Every so often, I witness a scene in my neighborhood that’s all too common in New York City. A single car is double-parked on a narrow side street in front of a large apartment building. A blocked, frustrated driver—say, of a school bus full of frenetic children, or a delivery van on a tight schedule—angrily lays on the horn, sometimes for a full minute or more. Sometimes the guilty party sheepishly emerges to move their vehicle. But just as often they don’t.
If this were not Queens but Hangzhou, a city near China’s eastern coast, there would be no need for honking. In China’s “smart cities,” surveillance cameras immediately flag double-parked cars and run their plates to identify the owner. Local city managers, known as the Chengguan, then order such cars be moved via text message. Traffic can then resume flowing within minutes.
This is one positive element of China’s increasingly data-driven governance, analyzed by veteran reporters Josh Chin and Liza Lin in Surveillance State: Inside China’s Quest to Launch a New Era of Social Control. Their presentation can make Hangzhou seem like a paradise of efficiency, even to Americans skeptical of government control. Given China’s extensive record of human-rights violations, it can be tempting to dismiss innovations like Hangzhou’s camera and AI-based technology as tools of oppression. But, as Chin and Lin point out, the story is more complicated: surveillance technology in places like Hangzhou actually has improved the lives of some Chinese citizens. But it’s telling that “Datatopia,” Chin and Lin’s chapter on the benefits of surveillance in Hangzhou, is also the book’s shortest.
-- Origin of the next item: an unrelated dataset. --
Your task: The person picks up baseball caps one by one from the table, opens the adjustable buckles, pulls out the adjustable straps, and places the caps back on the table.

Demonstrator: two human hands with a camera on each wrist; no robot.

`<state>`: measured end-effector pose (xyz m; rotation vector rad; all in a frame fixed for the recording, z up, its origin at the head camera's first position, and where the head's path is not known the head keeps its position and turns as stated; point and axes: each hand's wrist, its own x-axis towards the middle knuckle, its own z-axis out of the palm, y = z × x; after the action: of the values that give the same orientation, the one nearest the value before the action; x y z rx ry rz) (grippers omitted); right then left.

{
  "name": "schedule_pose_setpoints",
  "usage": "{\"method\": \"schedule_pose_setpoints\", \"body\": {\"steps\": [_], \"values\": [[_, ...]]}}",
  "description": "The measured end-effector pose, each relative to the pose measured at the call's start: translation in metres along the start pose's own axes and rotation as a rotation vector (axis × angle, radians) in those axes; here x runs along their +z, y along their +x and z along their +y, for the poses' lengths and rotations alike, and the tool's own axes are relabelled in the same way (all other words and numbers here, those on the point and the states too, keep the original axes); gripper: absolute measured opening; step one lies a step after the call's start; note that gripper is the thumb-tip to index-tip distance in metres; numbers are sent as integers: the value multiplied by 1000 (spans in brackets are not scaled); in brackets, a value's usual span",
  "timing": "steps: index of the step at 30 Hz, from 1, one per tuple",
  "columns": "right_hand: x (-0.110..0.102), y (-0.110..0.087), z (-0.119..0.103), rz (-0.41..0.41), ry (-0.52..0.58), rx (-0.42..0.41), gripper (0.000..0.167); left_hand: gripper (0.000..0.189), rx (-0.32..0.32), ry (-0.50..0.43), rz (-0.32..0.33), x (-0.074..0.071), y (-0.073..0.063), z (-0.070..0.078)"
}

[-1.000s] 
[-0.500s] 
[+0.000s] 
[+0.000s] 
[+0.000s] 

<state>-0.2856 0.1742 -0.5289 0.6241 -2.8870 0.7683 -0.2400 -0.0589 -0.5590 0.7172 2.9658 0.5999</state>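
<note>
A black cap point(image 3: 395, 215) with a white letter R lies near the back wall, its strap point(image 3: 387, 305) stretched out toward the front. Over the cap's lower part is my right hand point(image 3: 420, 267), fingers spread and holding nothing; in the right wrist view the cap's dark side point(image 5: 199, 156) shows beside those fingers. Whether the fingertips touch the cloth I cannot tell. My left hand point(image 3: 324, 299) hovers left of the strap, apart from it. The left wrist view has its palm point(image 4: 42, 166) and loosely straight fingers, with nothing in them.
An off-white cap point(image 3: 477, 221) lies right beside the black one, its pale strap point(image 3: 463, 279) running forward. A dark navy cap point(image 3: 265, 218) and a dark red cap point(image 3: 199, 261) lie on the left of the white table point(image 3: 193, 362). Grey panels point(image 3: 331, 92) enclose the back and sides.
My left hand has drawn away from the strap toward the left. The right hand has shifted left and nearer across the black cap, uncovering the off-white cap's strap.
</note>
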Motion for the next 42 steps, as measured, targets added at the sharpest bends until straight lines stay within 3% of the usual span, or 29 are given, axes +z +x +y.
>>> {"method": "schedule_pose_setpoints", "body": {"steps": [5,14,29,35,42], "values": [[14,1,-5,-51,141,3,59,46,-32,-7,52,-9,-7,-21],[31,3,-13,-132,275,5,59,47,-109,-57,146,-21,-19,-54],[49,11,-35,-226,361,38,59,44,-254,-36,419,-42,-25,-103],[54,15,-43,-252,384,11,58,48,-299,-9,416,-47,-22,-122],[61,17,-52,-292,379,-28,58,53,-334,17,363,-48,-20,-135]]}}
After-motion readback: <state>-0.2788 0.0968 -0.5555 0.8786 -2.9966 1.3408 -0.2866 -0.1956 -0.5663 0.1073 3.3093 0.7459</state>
The rest of Surveillance State is devoted to cataloging and analyzing the ways in which Chinese authorities use facial recognition, social media and consumer data, biometrics, and a vast network of cameras to subdue and, in the case of China’s Uyghur population, persecute its people. The book opens by recounting the story of Uyghur poet and filmmaker Tahir Hamut. Hamut describes how his family was brought to a police station to have their faces analyzed, their blood drawn, and their irises scanned. As Hamut watches other men in his town gradually being rounded up and sent elsewhere, he begins to realize that the police were surveilling his family to make it easier to locate and arrest him. Hamut takes to laying out a set of clothes every night before bed, in case the police suddenly arrive to take him away. He also starts exploring ways to help his family escape China.
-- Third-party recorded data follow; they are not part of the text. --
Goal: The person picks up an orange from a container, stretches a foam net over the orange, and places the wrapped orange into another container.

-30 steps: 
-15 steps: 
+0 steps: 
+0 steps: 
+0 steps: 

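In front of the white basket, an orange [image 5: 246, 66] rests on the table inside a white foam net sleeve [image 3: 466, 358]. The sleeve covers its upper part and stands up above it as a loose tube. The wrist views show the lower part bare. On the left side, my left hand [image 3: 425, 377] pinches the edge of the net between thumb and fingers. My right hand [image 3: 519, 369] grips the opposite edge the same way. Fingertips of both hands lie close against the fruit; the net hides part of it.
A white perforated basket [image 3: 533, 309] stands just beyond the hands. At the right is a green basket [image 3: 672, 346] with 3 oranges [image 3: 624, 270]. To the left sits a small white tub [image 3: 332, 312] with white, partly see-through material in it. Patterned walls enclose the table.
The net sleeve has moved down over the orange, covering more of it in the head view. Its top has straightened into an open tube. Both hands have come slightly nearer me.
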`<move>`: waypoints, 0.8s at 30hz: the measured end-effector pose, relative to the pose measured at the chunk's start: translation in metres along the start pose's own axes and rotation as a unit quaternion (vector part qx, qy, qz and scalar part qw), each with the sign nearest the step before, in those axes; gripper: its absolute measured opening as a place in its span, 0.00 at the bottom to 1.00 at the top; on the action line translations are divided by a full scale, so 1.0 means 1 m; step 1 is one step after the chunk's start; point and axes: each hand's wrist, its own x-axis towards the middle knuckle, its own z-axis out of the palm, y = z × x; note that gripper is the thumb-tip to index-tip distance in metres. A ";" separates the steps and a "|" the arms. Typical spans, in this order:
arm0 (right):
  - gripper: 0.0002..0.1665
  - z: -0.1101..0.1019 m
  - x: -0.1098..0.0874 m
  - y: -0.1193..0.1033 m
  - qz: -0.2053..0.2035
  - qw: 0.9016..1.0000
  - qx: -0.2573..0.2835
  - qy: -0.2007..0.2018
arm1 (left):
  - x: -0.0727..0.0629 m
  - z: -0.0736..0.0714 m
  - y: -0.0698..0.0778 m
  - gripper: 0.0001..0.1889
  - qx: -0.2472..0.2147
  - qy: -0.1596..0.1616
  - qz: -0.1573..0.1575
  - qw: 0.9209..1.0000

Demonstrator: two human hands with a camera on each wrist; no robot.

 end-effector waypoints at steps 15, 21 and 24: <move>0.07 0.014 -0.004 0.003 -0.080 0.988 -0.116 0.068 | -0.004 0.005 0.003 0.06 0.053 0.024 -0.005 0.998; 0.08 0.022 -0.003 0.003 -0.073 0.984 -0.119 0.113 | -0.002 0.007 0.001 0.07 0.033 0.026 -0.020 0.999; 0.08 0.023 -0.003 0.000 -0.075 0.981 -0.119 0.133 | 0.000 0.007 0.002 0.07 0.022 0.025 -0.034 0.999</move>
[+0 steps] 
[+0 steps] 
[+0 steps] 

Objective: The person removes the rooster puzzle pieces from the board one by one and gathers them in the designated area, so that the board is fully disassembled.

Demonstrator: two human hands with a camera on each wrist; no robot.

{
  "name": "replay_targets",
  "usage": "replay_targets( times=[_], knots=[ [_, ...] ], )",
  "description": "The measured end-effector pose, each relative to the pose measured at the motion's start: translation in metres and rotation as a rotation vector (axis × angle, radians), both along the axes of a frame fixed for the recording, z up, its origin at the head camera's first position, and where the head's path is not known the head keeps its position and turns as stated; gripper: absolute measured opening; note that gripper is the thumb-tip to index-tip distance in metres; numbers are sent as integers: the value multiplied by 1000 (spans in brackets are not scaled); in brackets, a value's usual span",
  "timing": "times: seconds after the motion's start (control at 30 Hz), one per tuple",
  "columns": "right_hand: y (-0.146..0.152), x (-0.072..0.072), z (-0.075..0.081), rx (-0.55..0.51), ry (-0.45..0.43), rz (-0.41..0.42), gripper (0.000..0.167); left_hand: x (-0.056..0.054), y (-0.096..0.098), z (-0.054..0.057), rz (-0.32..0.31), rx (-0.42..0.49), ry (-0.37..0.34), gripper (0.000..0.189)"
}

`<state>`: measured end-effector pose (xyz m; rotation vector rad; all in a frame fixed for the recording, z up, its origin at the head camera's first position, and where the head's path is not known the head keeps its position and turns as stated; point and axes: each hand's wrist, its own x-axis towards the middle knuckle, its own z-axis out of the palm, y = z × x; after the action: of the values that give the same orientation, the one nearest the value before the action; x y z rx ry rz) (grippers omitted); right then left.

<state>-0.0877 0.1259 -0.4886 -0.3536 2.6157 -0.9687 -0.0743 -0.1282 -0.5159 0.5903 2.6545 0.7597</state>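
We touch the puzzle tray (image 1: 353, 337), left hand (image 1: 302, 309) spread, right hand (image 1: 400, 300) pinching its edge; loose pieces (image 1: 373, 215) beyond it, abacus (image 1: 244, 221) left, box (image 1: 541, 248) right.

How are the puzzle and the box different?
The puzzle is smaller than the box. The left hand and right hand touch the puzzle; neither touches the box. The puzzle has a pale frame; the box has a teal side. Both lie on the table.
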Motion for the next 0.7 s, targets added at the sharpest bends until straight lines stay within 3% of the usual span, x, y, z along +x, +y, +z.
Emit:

Such horrors, especially those committed against the Uyghurs in Xinjiang, have been well documented by journalists and academics. What Chin and Lin offer is a new perspective on the historical context of such surveillance. The Chinese Communist Party (CCP) is hardly the only state government to use technology for national-security purposes. Chin and Lin point out that in 2012, Barack Obama announced plans to harness big data. (The “Big Data Research and Development Initiative” invested $200 million across six federal agencies.) Where the CCP differs is in its profound belief in the capacity of technology to literally re-engineer society and re-program its people. This belief isn’t new. In its early days, the CCP used lower-tech methods such as extensive propaganda, forced indoctrination, and political campaigns like the Cultural Revolution; reeducation through labor wasn’t outlawed until 2013. (Xinjiang’s internment camps remain a glaring exception.)
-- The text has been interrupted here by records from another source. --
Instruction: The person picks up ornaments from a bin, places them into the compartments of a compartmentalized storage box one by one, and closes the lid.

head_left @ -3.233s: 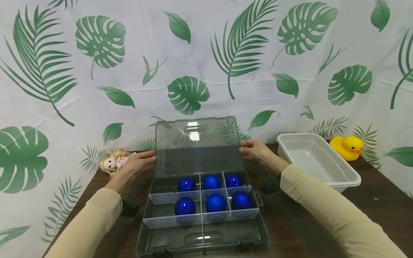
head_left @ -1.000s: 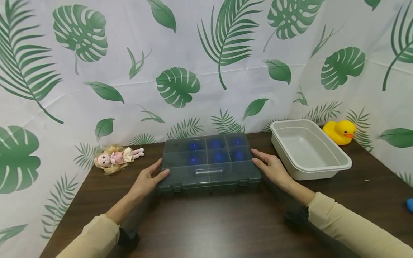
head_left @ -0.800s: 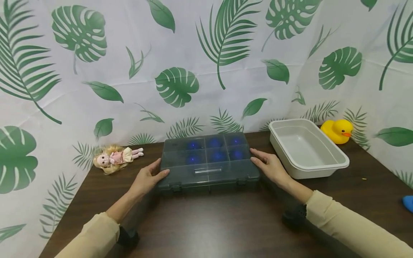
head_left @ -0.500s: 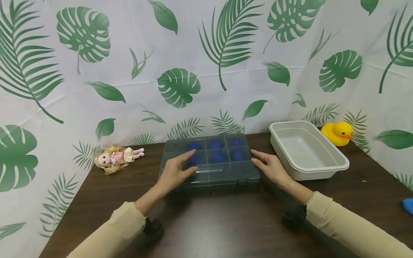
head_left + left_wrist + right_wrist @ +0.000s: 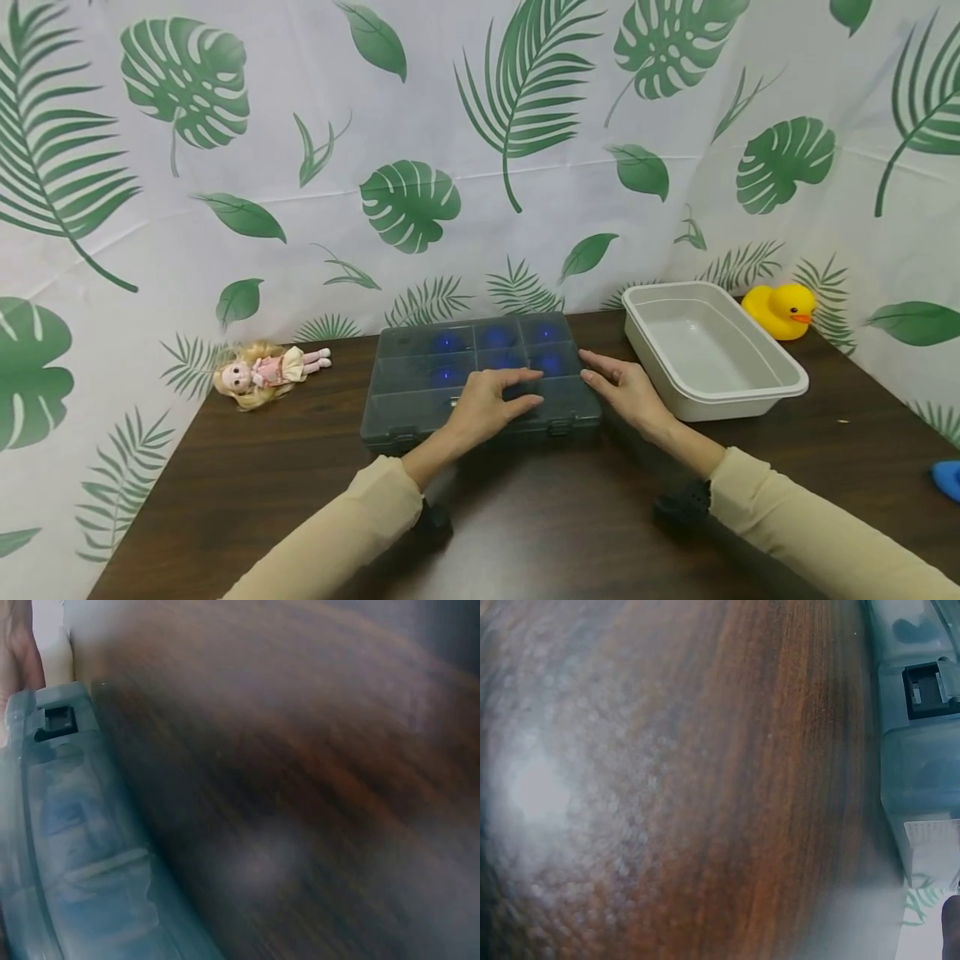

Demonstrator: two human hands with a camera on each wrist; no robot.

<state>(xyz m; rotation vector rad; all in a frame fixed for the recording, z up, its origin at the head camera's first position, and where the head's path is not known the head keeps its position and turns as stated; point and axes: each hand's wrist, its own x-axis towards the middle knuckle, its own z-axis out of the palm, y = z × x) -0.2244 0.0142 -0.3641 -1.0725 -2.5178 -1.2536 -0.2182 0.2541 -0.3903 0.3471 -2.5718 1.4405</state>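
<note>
A flat, see-through grey compartment box (image 5: 420,406) lies on the table with its lid down. Through the lid show several blue balls (image 5: 447,343) in the rear compartments. My left hand (image 5: 483,408) is over the front right part of the lid, thumb and fingers apart and pointing right, hiding part of the box. At the box's right side, my right hand (image 5: 630,396) has its fingertips right by the edge, fingers extended. A front latch (image 5: 57,721) shows in the left wrist view, and a dark latch (image 5: 928,691) in the right wrist view.
A light grey plastic tub (image 5: 720,393) stands right of the box, with a yellow rubber duck (image 5: 780,312) behind it. A blond doll (image 5: 272,372) lies at the back left. Part of a blue object (image 5: 948,478) shows at the right edge. Leaf-print cloth (image 5: 315,192) hangs behind the table.
The lid, raised 3.2 seconds ago, is now down, and the box sits farther back. My left hand has moved from the box's left edge rightward across the lid; the right hand stays at its side.
</note>
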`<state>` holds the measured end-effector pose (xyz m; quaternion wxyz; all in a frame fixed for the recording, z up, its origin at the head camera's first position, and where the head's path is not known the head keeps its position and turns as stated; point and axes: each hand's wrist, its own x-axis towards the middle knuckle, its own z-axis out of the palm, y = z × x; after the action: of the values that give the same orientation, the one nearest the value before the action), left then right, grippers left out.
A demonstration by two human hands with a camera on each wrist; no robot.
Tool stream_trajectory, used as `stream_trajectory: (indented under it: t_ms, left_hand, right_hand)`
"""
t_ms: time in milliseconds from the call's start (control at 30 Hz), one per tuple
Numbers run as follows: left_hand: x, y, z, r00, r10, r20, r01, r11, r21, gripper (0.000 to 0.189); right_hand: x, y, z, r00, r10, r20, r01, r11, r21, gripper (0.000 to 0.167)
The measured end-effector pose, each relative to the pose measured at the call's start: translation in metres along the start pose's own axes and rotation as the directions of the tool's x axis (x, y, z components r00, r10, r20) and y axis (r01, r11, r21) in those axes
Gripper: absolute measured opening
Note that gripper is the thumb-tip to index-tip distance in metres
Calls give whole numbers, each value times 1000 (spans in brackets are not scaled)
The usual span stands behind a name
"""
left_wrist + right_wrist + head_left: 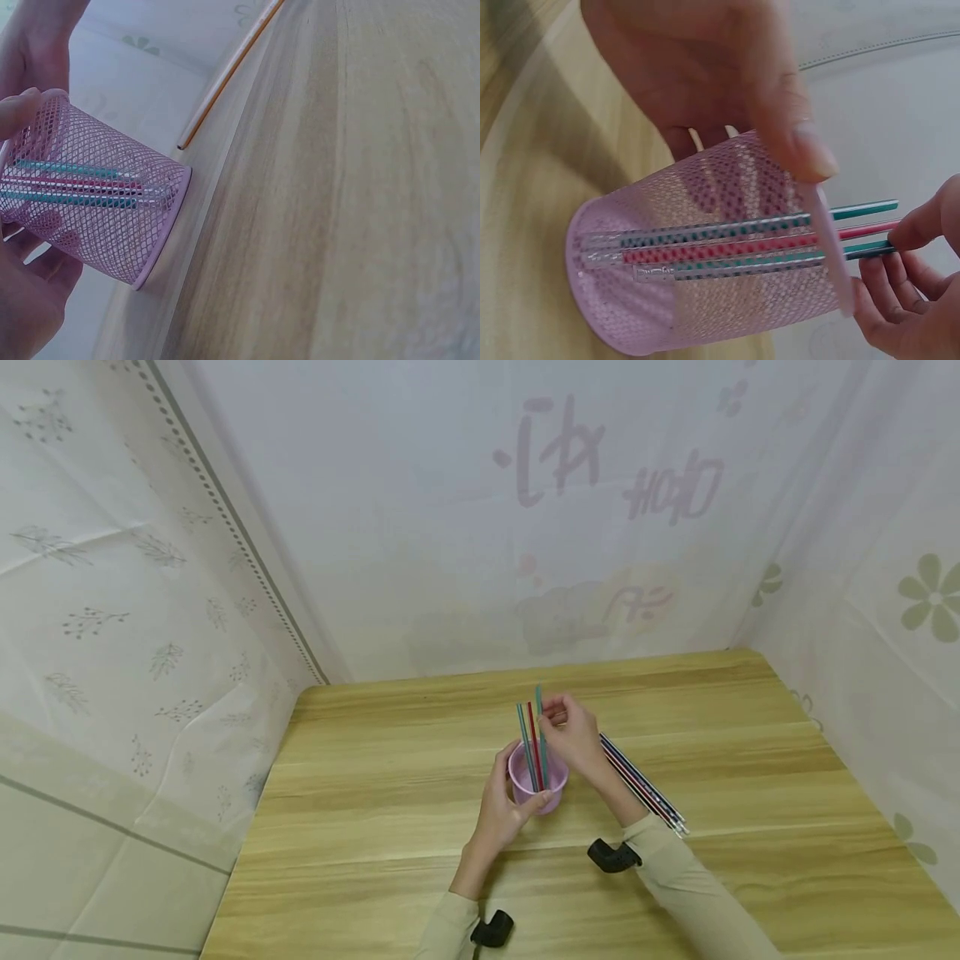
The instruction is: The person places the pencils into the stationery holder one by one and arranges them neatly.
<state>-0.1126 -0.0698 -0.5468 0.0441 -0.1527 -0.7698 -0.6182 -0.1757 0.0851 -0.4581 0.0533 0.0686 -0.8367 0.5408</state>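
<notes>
A pink mesh pen cup (558, 783) stands upright on the wooden table, and my left hand (497, 814) grips its side, thumb at the near rim. Several pencils rise from the cup: a teal pencil (522, 727), a red pencil (533, 722) and a yellow one (528, 708) partly behind them. My right hand (576, 735) pinches another teal pencil (538, 697) near its upper end, above the rim. In the right wrist view, the lower end of this teal pencil (757, 268) shows inside the cup, through the mesh.
Right of the cup, under my right forearm, lies a bundle of dark and red pencils (641, 783) with pale ends. One orange pencil (229, 79) shows on the table in the left wrist view. A patterned cloth wall (450, 610) rises behind the table's far edge.
</notes>
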Motion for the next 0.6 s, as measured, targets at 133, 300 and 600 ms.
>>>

As early as the mid-1950s, the CCP was already attempting to develop systems that could process large amounts of data in order to predict human behavior and solve societal problems. One of Surveillance State’s most fascinating chapters is “Man and Machine,” about the life and work of mathematician and physicist Qian Xuesen. Qian had been living in the United States for more than ten years, working at Caltech and on the Manhattan Project, when the CCP took over mainland China. After falling afoul of McCarthyism in 1950, Qian was kept under house arrest in his California home for five years. In 1955, the United States deported Qian and his family to China. Back in China, Qian helped create China’s nuclear-weapons program; he also delved deeper into cybernetics, the study of the relationship between information and control. Qian believed cybernetics could help reduce political corruption and resolve economic challenges. By 1989, Qian was arguing that “scientific development” needed to be more closely tied to social stability. Thirty years later, that is precisely what the CCP believes it is doing.